[The task] Lines from the first one down to the one containing "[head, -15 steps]" in the data below are the only ones needed; please return them exactly, both ends included.

━━━

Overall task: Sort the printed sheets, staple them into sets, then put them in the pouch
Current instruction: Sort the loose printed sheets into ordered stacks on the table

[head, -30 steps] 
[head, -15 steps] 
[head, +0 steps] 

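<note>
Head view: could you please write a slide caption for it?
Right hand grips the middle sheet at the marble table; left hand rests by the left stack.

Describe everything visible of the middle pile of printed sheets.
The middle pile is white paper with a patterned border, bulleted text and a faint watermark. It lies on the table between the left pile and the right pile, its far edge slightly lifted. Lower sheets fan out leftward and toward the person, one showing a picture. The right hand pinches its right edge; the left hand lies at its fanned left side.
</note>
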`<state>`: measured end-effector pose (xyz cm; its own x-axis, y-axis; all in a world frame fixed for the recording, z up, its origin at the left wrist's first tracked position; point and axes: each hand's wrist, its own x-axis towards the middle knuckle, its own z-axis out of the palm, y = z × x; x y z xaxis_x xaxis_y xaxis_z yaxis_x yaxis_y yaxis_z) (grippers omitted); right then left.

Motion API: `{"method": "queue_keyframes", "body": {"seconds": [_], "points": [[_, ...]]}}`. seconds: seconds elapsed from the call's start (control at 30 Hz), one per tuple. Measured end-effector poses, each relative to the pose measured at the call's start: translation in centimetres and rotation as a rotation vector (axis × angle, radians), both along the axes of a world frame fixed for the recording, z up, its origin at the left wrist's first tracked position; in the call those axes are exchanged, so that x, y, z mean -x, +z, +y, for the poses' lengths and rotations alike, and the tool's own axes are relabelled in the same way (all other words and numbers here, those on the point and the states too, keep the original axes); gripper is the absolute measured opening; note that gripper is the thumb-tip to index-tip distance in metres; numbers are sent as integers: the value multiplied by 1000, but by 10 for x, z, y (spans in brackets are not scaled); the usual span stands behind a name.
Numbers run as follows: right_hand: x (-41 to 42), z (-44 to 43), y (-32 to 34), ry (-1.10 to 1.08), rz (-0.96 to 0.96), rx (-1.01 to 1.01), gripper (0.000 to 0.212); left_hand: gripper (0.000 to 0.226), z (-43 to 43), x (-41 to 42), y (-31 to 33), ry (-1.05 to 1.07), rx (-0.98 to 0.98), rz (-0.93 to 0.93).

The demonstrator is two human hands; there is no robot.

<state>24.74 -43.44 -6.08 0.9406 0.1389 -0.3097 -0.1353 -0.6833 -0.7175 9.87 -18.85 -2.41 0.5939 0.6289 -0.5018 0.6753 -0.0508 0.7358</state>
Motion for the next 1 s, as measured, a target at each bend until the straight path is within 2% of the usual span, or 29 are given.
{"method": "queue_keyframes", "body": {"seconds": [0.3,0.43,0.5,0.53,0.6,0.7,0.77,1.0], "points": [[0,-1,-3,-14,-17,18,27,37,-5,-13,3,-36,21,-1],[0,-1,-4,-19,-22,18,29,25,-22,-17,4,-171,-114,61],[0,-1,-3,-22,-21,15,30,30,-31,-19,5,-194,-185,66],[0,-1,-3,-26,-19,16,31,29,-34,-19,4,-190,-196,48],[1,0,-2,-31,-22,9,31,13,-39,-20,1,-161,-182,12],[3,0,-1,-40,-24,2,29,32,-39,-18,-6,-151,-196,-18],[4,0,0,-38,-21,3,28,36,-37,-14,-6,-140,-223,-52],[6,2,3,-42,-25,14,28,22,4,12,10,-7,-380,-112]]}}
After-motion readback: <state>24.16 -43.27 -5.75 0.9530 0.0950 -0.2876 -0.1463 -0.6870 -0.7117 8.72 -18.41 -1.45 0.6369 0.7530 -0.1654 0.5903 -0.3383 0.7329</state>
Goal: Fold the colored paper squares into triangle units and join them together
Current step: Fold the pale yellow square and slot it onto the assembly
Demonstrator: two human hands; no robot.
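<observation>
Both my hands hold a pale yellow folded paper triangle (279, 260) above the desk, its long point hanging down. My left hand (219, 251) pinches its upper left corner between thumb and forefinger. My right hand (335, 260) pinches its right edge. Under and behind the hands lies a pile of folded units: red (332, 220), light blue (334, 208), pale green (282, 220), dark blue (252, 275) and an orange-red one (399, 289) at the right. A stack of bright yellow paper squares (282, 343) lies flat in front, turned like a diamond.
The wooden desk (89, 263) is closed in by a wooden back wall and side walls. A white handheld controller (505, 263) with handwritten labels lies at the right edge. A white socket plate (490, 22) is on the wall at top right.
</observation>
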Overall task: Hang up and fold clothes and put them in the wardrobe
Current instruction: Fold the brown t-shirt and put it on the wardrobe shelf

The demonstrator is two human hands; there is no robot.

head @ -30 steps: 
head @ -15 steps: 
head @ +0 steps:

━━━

[Answer box]
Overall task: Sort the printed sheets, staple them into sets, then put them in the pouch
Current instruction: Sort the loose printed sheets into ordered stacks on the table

[head, -30 steps] 
[head, -15 steps] 

The work on this exercise is done.